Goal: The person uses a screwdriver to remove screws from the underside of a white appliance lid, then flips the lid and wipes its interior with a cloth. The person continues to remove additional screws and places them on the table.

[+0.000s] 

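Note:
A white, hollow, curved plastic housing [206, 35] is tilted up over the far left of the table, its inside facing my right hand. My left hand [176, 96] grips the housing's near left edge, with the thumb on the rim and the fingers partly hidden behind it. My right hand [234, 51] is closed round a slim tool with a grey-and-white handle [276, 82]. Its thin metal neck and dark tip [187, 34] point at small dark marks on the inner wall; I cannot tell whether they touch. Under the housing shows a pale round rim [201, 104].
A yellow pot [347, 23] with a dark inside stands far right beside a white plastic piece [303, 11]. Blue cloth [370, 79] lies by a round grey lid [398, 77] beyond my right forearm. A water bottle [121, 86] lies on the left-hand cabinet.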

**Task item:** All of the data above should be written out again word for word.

**Result of the task:**
Goal: The person uses a screwdriver to remove screws from the underside of a white appliance lid, then flips the lid and wipes its interior with a cloth. The person continues to remove additional screws and places them on the table.

[+0.000s] 

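Note:
A white, hollow, curved plastic housing [206, 35] is tilted up over the far left of the table, its inside facing my right hand. My left hand [176, 96] grips the housing's near left edge, with the thumb on the rim and the fingers partly hidden behind it. My right hand [234, 51] is closed round a slim tool with a grey-and-white handle [276, 82]. Its thin metal neck and dark tip [187, 34] point at small dark marks on the inner wall; I cannot tell whether they touch. Under the housing shows a pale round rim [201, 104].
A yellow pot [347, 23] with a dark inside stands far right beside a white plastic piece [303, 11]. Blue cloth [370, 79] lies by a round grey lid [398, 77] beyond my right forearm. A water bottle [121, 86] lies on the left-hand cabinet.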

This output requires no further additions.